Photo Credit: Stefanie Keenan, courtesy of MUSE School CAWhen it comes to gifts, James Cameron really knows what wife Suzy Amis Cameron loves best—and no, that wouldn’t be diamonds. On May 19th, the Avatar and Titanic director unveiled his present—solar Sun Flowers that he designed for the MUSE School Campus, of which his wife and her sister Rebecca are co-founders. The solar-powered Sun Flowers were designed as functional art pieces to power about 90% of MUSE School—a private, non-profit school offering individualized, passion-based learning with a mission of sustainability. Nearly 30 feet in diameter, each of the five Sun Flowers on the MUSE campus utilizes “petals” bolted together to create the sunflower table, with a tracking base that moves the flower head the way a real flower will grow toward the sun. We sat down with Suzy to discuss the importance of such a gift, why it was so necessary for her school and what she did when James told her about the eco-friendly flower he had designed out of love for her.
Why does this gift personally mean so much to you?
The solar Sun Flowers beautifully represent what I’m passionate about: sustainability and MUSE School. Jim designed solar Sun Flowers while he was working on the Deep Sea Challenge. As he was undertaking the exploration of the deepest part of the ocean, he created the ultimate birthday gift for me—functional pieces of art that generate energy and reduce our carbon footprint.
What was your reaction when Jim first told you he was giving you this gift?
We were celebrating my 50th birthday in Sydney, Australia. After a day with our children, Jim planned a dinner for just the two of us in a restaurant overlooking the Sydney Harbour. We hadn’t even ordered dinner yet, and Jim placed an accordion-like wooden box in front of me and said, “Happy birthday.” Inside were photographs of MUSE campus, and in these photos he had photo-shopped mock-up designs of huge solar-like flowers—the Sun Flowers! I’d never seen anything like it, and I promptly burst into tears. Our waitress thought something might be wrong and was afraid to approach the table; “No, she’s just really happy, she’s fine,” Jim had to explain. I was so deeply touched by his thoughtfulness: he knew how important it was to me that MUSE was a sustainable campus in every way. Even though I’ve been with Jim for 19 years, he continually surprises and thrills me with his creative and technical vision—and this was definitely one of those moments.

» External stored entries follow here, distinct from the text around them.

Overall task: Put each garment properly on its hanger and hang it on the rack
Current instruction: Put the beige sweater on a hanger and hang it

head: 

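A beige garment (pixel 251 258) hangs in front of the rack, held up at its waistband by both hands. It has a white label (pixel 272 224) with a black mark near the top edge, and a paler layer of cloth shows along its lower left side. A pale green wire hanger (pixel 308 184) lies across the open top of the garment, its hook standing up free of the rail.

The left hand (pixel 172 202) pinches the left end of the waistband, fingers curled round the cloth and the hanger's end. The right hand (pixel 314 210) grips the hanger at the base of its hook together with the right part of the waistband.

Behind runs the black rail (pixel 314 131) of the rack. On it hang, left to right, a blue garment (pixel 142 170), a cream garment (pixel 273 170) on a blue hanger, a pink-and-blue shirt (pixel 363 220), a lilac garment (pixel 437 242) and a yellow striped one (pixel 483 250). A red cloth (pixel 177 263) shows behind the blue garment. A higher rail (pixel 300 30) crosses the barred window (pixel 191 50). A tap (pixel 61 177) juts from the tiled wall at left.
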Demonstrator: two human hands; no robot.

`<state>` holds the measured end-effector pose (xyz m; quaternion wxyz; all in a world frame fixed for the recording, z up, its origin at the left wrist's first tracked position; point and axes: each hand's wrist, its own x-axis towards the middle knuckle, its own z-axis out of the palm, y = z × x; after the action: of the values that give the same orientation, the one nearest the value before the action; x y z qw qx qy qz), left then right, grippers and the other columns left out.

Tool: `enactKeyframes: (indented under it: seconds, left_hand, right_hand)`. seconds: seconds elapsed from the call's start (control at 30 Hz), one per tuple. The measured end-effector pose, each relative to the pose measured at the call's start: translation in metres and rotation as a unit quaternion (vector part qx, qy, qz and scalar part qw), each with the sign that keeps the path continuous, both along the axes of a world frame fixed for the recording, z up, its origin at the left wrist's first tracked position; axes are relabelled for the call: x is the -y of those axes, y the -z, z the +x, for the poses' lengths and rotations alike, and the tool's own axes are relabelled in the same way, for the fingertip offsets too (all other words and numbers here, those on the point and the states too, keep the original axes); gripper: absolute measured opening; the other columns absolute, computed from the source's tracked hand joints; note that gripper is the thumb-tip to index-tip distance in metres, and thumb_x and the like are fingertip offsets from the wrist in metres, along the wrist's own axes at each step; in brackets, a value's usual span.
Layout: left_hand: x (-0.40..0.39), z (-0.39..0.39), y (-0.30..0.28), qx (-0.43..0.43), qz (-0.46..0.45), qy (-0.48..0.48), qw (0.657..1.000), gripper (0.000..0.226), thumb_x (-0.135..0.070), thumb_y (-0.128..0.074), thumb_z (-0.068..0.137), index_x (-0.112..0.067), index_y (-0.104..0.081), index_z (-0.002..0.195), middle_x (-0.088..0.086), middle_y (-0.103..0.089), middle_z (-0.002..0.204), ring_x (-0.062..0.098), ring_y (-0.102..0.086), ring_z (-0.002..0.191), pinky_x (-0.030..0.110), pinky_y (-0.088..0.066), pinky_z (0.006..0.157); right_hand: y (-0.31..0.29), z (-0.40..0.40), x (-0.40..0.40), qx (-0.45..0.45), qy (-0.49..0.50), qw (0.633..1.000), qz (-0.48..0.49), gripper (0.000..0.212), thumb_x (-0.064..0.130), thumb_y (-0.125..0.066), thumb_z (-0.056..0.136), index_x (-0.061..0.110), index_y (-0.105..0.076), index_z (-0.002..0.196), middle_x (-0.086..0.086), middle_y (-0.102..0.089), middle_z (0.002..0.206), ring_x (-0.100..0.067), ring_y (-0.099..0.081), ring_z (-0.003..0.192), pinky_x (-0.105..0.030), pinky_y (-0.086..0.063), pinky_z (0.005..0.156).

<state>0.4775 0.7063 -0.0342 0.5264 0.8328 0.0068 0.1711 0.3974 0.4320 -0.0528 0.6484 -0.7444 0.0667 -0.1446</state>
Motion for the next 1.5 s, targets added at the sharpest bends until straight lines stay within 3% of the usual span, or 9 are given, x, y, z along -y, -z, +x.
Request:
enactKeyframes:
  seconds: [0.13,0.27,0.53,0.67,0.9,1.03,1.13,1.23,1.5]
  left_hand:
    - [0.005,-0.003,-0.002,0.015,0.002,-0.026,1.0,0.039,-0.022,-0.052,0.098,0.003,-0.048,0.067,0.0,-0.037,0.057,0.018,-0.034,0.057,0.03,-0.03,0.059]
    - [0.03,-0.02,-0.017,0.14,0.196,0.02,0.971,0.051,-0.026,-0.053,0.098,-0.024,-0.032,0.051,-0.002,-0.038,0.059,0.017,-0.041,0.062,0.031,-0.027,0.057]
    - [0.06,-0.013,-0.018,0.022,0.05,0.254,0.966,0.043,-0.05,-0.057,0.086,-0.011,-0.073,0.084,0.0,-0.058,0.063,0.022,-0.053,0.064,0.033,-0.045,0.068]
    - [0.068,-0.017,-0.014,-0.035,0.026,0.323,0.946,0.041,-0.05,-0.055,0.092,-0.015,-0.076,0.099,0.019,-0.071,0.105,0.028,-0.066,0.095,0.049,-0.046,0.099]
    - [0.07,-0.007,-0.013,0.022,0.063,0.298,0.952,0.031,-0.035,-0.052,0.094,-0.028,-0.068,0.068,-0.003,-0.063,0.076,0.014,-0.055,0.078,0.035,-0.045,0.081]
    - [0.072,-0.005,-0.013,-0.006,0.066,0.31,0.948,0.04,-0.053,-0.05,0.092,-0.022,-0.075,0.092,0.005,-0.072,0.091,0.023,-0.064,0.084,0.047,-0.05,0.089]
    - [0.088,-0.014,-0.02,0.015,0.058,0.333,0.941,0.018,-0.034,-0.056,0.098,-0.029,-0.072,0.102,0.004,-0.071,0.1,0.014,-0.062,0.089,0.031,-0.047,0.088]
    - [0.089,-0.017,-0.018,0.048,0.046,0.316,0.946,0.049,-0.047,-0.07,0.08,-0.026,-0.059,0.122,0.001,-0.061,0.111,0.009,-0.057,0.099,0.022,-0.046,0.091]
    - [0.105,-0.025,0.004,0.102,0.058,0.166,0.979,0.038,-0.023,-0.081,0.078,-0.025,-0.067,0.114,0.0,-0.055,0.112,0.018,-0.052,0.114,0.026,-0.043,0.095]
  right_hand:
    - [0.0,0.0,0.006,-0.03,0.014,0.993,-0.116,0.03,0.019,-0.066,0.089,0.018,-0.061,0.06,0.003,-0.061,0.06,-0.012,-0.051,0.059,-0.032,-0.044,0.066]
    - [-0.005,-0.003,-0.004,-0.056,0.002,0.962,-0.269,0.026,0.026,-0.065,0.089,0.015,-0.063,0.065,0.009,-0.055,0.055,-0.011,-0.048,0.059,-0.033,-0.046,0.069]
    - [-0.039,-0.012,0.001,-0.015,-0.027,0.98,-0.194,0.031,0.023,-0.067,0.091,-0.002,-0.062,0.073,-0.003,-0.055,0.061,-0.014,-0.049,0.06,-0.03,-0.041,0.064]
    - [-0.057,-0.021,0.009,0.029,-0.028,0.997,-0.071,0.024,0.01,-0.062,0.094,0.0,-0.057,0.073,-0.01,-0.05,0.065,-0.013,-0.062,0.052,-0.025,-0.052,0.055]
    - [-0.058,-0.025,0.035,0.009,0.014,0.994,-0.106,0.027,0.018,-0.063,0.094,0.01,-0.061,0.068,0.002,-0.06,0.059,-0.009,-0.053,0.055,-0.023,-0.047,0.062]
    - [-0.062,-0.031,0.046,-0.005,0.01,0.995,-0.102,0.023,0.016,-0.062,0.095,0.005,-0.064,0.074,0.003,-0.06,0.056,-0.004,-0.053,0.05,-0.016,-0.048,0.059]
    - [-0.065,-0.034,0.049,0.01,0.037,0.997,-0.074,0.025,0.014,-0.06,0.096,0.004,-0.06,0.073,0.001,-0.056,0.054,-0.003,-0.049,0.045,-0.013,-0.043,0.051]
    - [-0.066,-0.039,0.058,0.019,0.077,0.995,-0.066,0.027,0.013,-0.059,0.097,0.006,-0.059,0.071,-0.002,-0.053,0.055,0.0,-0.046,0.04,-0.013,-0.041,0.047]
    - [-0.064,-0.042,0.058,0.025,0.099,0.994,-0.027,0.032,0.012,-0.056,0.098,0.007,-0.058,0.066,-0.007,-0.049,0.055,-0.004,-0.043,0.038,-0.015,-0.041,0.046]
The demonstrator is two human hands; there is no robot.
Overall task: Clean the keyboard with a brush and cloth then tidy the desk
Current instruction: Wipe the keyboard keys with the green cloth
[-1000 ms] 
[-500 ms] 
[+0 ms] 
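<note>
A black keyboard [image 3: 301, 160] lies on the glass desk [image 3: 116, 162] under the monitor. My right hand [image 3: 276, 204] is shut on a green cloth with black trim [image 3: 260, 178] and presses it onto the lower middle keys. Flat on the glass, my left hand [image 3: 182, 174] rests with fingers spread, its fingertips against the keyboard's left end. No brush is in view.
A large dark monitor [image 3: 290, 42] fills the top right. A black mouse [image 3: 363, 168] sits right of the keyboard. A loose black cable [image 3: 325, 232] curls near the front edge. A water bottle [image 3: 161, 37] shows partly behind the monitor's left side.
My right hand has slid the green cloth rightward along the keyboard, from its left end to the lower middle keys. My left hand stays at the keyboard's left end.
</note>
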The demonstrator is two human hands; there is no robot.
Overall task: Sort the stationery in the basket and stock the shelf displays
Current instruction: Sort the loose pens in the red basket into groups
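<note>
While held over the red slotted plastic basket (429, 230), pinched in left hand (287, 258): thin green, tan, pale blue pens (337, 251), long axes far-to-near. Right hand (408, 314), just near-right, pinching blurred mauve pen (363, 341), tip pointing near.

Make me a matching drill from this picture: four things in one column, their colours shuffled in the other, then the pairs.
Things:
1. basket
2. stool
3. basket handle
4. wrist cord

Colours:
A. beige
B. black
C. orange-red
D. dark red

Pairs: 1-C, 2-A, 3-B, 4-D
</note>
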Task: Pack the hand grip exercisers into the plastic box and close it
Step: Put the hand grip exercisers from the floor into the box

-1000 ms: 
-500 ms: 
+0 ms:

Why is this gift more important than something along the lines of say, diamonds?
Designing the Sun Flowers was a labor of love. They will create energy in a life-sustaining way for generations to come. Jim and I take our responsibility to pursue and develop solutions for the wellbeing of our biosphere very seriously. So with the Sun Flowers, in addition to providing 90% of MUSE School’s energy needs, it’s a design that can help future generations and our planet right now. That’s deeply meaningful and the best possible gift I could receive. Hands down.
Why are the Sun Flowers such an asset and so necessary for MUSE School?
MUSE School’s mission is to prepare young people to live consciously with themselves, each other and the planet. By having the Sun Flowers on the MUSE campus, we can show students every day how solar energy works, measure the positive impact on the environment, and explore the innovative engineering concepts involved in creating them. The Sun Flowers are already part of the MUSE curriculum: we’ve created a real-time, web-based dashboard that monitors the amount of energy generated, MUSE’s energy consumption, and the offset environmental equivalents, such as the number of trees planted, gas saved, and carbon dioxide removed from the atmosphere. It’s thrilling for the kids to see this in action and feel empowered to make a difference.
What made yourself and your sister decide to found MUSE School?
With our older children, Jim and I had explored different schools. We knew from our experience what engaged our kids and what didn’t. MUSE grew out of a desire to create a place where children could be precisely who they are, a place where their light could shine uniquely and brightly. My sister Rebecca had experience in starting schools and, after some persistent convincing, she agreed to help found MUSE. Nine years down the road, MUSE is a place where learning is personalized for each student, students’ passions are embedded in the curriculum, and they learn on one of the most sustainably built and run schools in the country.
What are you proudest of in its creation since its inception?
I’m proud that MUSE is a place where young people have the opportunity to explore their passions early and deeply. I’m proud that MUSE students have the freedom to learn the way they learn best. And I’m so proud that every day, MUSE students are learning to be champions of the earth. It’s really an honor to witness it all.